Local booze-makers are riding a boom in sales of craft spirits, which jumped 35 percent in 2015 to about 2.4 million 9-liter cases from 1.7 million in 2014, according to the American Distilling Institute's annual survey. That's after 42 percent sales growth in 2014 and a 50 percent spurt in 2013.

While figures aren't available for Illinois, the breakneck growth of CH Distillery, which distributes only in-state and has no immediate plans to do otherwise, offers a clear indication that the local market is just as robust.

I love Few's barrel-aged gin, which is as much a sipping spirit as a good Scotch or Bourbon. CH doesn't make all of their own stuff yet, so them opening their own distillery is good news.

Bruce Rauner does the impossible

Sun-Times columnist Neil Steinberg put the Rauner administration in context in a column a couple of weeks ago:

Not only did Rauner fail to make tangible progress, but he didn’t even tread water properly. The normal operation of the state, such as passing an annual budget, failed to occur, sacrificed on the altar of the governor’s hunger for term limits, union enfeeblement and other unrelated pet causes. He’s like an office manager getting himself hired by promising to expand a business who then promptly fails to pay the electric bill, as a point of principle against the electric company monopoly, so they turn the lights off. Now we’re sitting in the dark, listening to him explain.

But give credit where due: Rauner has accomplished something real, something that I would have thought impossible:

He makes Rod Blagojevich look good.

In 2014, Rauner won every county in Illinois except Cook, beating Pat Quinn by about 150,000 votes out of 3.6 million cast.

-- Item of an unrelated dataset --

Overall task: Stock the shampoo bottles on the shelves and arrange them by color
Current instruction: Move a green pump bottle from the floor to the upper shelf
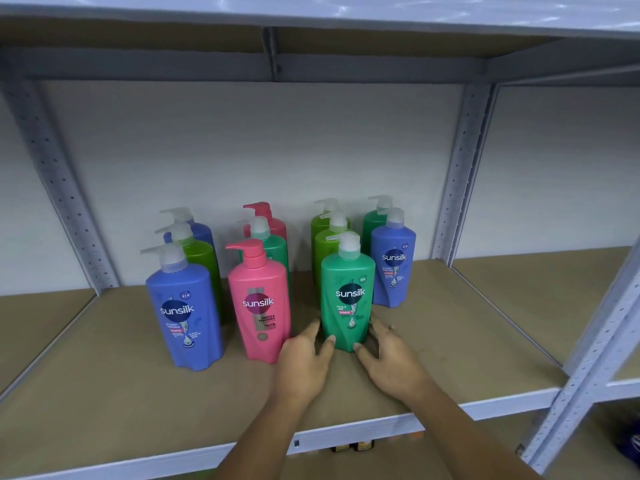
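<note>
Both hands are reaching in over the front edge of the shelf (104,393). The left hand (304,362) and right hand (389,362) are flanking the foot of the teal bottle (348,296), fingers (313,329) straight and spread, thumb tips touching its lower front, nothing gripped. That teal bottle is standing upright, heading the third row. Just left, the front pink bottle (259,306) is sitting close beside the left hand, with the front blue bottle (183,313) beyond it. Two lime bottles (329,251) are queuing directly behind the teal one. Further right and back, the right blue bottle (393,268) is fronting a dark green bottle (374,223), near the grey upright (464,168).
</note>
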Tool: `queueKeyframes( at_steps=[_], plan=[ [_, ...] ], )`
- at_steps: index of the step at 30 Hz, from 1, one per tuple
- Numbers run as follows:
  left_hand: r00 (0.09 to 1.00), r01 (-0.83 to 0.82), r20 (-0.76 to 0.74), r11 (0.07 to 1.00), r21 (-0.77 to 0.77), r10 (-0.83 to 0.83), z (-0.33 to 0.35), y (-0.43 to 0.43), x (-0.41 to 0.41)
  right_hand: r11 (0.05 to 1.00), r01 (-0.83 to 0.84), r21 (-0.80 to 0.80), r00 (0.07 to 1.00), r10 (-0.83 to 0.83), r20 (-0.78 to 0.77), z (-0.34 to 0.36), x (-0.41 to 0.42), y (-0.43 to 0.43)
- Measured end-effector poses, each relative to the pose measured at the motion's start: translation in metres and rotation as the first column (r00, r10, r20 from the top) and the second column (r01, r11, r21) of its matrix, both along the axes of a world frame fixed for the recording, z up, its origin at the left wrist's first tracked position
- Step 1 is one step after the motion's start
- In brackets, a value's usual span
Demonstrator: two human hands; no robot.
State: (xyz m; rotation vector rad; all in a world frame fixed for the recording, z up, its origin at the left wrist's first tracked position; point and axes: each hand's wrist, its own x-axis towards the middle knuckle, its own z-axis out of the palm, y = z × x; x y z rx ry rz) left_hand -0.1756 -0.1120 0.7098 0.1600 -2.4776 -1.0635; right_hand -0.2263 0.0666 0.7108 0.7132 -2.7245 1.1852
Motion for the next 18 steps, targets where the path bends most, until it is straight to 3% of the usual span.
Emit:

That's not a huge mandate. But it has turned into a huge disaster. ("A yuge disaster?" Hm.)

Lengthening reading list

I have three books in the works and two on deck (imminently, not just in my to-be-read stack) right now. Reading:

On deck:

  • Kevin Hearne, "Iron Druid Chronicles" book 8: Staked.
  • Kim Stanley Robinson, "Mars" trilogy book 2: Green Mars.

Meanwhile, I have these articles and blog posts to read, some for work, some because they're interesting:

Time to read.

Meanwhile, I seem to have a cold. Yuck.